A segunda nota que Francisco Martins Sarmento inscreveu nos seus cadernos
de apontamentos de arqueologia referia-se a um suposto dólmen existente no
monte de Lujó em Polvoreira. Eis o que escreveu:
A Furna de Polvoreira. Aqui
está o que eu escrevi, o ano passado, voltando de ver a “Furna de Polvoreira”:
“Fica no monte de Lujó. Chamam-lhe a “Furna dos Mouros”. Não vi coisa que
se parecesse com “dólmen”. Imagine-se uma Pena Província liliputiana. Os
penedos deixam entre si espaços desencontrados, diferentes e estreitos - o que torna, à primeira
vista, difícil saber qual deles formava a furna. Mesa, nem sinal dela em parte
alguma. Quebrou-se ali já pedra; mas vê-se que a pedra quebrada não alterou no
essencial o grupo dos penedos. Por fim, um guia mostrou a “Furna”:
1) Furna; 2) parte do penedo que despegou de cima,
abrindo uma fenda para poente. A furna terá doze palmos de profundidade, sete
de alto, quatro de largo. Como se vê, não podia ser um dólmen. Era, quando
muito, um esconderijo, talvez para cadáveres, facilitado pela deslocação do
penedo, deslocação que esmigalhou a pedra que, extraída, deu a furna. Tudo isto
foi preparado pela natureza e a única coisa que faz suspeitar que a furna fosse
aproveitada para algum uso é o seu nome “Furna dos Mouros” e alguma legenda de
dinheiro encantado que por ali há. Realmente não é pouco, porque, sem uma tradição
fundada em algum achado esquisito, a coisa em si não podia chamar a atenção.
Disse-me depois o Couto (Jerónimo) que a legenda queria que os tesouros estivessem
por baixo do penedo (espécie de loja à qual dava entrada a furna).
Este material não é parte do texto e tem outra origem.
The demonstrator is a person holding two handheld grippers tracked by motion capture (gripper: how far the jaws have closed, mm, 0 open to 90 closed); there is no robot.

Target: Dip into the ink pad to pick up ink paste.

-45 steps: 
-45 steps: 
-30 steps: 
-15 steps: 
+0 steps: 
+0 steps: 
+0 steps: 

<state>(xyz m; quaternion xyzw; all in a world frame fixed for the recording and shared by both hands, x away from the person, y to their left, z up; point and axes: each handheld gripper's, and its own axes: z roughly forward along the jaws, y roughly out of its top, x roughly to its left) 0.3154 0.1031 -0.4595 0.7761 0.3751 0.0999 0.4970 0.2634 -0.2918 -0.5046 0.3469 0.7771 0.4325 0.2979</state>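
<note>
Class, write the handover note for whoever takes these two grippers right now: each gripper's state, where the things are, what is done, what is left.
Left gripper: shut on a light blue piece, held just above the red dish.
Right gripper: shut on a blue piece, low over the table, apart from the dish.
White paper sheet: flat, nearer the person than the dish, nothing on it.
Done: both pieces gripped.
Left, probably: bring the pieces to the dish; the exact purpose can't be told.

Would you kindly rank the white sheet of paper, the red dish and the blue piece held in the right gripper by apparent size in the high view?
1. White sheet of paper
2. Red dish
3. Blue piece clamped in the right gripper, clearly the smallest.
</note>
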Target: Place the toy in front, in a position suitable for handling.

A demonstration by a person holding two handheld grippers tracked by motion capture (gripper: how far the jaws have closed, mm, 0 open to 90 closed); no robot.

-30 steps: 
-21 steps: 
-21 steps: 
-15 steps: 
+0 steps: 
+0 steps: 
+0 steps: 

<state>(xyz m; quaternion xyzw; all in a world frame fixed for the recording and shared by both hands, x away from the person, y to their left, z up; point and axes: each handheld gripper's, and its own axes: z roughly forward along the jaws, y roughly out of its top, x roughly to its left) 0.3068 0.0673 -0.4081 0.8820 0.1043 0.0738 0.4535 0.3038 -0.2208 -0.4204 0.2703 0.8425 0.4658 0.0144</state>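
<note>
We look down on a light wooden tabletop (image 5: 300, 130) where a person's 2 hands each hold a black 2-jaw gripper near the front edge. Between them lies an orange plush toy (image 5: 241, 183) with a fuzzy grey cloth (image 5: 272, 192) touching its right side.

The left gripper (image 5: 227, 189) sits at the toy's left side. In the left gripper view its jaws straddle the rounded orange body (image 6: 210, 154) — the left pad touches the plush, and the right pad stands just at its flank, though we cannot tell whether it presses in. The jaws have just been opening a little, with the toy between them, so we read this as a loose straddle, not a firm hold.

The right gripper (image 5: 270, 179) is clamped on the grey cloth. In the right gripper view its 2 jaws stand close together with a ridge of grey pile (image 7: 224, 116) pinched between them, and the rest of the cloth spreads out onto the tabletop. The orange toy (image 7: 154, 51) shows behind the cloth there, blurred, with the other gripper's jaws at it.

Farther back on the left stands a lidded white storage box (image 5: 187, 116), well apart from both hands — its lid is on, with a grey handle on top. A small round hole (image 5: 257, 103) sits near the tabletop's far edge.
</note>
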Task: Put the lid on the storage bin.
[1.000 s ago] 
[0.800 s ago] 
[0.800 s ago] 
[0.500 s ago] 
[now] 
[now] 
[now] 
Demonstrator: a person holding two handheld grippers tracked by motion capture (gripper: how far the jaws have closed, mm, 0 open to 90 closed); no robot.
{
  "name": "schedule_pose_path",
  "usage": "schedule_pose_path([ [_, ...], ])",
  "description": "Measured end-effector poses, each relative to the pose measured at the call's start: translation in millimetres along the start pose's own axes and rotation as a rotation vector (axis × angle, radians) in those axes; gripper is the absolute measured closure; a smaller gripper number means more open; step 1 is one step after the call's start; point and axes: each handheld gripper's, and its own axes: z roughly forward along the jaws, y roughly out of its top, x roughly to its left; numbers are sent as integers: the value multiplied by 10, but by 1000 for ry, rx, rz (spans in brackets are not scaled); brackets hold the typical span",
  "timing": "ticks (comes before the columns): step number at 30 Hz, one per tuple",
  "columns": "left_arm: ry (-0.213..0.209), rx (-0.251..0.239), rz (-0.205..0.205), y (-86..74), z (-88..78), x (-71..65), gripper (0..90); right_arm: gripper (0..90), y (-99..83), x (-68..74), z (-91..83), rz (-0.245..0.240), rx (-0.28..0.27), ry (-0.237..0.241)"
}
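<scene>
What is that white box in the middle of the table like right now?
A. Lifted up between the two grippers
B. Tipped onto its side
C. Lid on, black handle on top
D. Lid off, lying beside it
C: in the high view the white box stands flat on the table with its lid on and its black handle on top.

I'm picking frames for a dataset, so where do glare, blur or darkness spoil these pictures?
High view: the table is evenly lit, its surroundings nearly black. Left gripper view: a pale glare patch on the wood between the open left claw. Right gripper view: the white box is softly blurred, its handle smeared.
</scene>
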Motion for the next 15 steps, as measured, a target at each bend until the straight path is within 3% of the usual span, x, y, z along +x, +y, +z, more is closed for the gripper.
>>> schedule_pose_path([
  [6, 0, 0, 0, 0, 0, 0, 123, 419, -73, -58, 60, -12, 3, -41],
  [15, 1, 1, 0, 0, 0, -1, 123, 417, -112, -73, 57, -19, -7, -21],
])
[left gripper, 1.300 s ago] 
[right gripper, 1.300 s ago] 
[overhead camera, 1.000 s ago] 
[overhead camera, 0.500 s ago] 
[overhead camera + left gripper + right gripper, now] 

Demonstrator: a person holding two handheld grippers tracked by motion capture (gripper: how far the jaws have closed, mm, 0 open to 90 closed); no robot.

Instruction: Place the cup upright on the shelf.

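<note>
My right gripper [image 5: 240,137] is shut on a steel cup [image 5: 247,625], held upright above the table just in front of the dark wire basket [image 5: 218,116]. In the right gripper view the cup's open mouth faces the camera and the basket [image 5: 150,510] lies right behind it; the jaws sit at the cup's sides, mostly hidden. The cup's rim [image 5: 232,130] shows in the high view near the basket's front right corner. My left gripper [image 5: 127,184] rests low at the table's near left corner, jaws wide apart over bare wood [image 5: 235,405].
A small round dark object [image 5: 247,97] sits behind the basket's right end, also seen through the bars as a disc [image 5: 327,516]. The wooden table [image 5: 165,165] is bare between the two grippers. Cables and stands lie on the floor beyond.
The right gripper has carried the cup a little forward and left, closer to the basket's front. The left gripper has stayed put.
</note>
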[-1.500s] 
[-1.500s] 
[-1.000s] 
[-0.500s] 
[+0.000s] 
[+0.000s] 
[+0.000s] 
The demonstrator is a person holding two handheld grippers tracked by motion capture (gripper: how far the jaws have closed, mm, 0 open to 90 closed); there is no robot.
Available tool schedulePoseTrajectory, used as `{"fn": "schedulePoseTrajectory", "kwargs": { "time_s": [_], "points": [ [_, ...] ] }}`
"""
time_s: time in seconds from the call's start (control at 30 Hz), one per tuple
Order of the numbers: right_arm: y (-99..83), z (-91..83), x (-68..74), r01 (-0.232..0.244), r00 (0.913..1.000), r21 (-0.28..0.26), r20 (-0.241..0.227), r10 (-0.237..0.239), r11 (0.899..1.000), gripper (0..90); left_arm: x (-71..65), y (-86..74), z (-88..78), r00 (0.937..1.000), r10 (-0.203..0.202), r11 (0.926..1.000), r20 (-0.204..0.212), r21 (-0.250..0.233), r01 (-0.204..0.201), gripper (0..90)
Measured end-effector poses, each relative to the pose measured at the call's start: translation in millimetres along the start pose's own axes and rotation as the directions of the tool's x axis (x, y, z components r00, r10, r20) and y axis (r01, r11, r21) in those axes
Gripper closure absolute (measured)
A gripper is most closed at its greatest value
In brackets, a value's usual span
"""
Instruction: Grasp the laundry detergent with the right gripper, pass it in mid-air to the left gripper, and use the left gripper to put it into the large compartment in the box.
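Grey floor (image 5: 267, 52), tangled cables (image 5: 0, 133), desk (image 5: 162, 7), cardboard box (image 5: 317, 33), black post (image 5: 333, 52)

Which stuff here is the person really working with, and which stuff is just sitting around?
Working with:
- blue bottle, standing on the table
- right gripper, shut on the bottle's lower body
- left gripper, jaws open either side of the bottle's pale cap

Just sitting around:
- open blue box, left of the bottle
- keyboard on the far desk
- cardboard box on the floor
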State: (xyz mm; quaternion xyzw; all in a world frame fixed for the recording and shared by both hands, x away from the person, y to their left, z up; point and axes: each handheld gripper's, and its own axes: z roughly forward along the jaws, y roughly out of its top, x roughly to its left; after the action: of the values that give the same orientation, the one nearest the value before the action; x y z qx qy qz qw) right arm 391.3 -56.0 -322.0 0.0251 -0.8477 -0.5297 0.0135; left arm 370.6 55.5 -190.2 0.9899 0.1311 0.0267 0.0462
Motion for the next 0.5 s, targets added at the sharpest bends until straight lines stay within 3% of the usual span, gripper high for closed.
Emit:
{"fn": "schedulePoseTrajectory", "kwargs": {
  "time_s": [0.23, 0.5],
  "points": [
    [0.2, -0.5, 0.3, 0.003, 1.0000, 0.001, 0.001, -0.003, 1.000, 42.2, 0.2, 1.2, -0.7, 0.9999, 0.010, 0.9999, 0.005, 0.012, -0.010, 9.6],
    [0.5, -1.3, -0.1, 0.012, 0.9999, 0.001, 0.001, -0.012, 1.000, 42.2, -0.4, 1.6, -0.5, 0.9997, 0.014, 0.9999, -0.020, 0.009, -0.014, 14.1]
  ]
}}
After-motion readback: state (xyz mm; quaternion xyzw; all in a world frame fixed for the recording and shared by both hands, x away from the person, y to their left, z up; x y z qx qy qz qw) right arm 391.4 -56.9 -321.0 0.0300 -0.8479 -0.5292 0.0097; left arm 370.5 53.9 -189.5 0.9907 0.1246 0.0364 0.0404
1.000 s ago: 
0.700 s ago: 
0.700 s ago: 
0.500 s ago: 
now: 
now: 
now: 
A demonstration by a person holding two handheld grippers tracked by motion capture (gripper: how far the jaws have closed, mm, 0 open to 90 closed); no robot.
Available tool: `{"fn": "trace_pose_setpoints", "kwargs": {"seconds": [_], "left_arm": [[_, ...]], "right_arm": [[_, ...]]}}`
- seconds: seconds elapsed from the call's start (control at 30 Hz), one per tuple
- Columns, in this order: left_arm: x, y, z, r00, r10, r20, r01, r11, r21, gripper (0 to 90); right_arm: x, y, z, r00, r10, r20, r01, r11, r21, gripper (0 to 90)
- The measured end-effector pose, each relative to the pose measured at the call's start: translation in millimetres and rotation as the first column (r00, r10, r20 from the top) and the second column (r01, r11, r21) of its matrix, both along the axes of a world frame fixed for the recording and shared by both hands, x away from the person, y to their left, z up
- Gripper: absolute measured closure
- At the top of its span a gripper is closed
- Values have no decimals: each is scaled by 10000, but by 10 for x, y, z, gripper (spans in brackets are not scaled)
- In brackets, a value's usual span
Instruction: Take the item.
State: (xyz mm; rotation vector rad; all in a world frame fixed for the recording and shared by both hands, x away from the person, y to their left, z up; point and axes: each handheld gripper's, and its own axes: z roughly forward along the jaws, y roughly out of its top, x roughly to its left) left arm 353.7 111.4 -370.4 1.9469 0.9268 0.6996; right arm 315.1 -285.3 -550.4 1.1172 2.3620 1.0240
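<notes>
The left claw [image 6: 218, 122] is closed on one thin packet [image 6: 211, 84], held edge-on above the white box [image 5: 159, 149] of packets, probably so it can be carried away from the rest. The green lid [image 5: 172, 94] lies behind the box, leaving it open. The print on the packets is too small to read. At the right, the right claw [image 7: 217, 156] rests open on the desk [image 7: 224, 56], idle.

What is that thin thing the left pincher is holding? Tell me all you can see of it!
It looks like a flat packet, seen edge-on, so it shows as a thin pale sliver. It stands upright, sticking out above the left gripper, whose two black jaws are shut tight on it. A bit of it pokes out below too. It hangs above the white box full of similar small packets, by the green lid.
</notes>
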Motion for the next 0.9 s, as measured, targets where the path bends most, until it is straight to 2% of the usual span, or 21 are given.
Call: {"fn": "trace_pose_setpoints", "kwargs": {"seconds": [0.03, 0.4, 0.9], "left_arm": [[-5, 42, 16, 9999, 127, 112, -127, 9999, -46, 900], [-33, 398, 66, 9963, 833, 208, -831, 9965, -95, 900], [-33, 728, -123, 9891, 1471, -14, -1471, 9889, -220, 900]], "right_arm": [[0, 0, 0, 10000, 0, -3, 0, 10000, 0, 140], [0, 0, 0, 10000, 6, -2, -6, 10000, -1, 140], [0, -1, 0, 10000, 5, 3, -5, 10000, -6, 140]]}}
Um lavrador
que nos acompanhava diz mais que havia por ali caminho até um ribeiro próximo
(anónimo), caminho subterrâneo, entende-se. Estas tradições devem relacionar-se
com alguma coisa mais, que caiu em pleno esquecimento. No morro a nascente, por
onde passámos antes de chegar à igreja de Polvoreira, encontrei eu um fragmento
de tijolo romano, que mostrei aos dois Avelinos, meus companheiros. O lavrador
supra, que apareceu depois, disse que num campo dele apareciam a cada passo
grandes tijolos e carvão (este homem saiu o irmão do meu falecido criado
António, que mora ali). Defronte deste teso, para nascente, há um monte de S. Simão,
sem capela. Em Taboadelo, que não fica longe, há, diz o Couto, um sepulcro
aberto na rocha.”
Tenho só a acrescentar que a “Furna dos Mouros” podia bem ser lugar de
enterramento, porque enterrar os mortos nas “fendas dos rochedos” era comum,
diz não me lembra quem.
Francisco Martins Sarmento, Antiqua - Apontamentos de Arqueologia, Sociedade Martins Sarmento, Guimarães, 1999, pp. 21-22
Assim sendo, sabe-se que, ao entrar no último quartel do século XIX, se
falava da existência em Polvoreira de uma anta ou dólmen no monte de Lujó. Que
Sarmento, na inspecção que fez ao monte em 1877, não confirmou, antes pelo
contrário O que não se sabe é qual foi o processo que transformou um monumento fantasma
num monumento nacional…
A lendária “Anta de Polvoreira” continuou classificada até 26 de Outubro
de 1999, data em que o IPPAR determinou a sua inexistência e a mandou retirar
das listagens oficiais de património.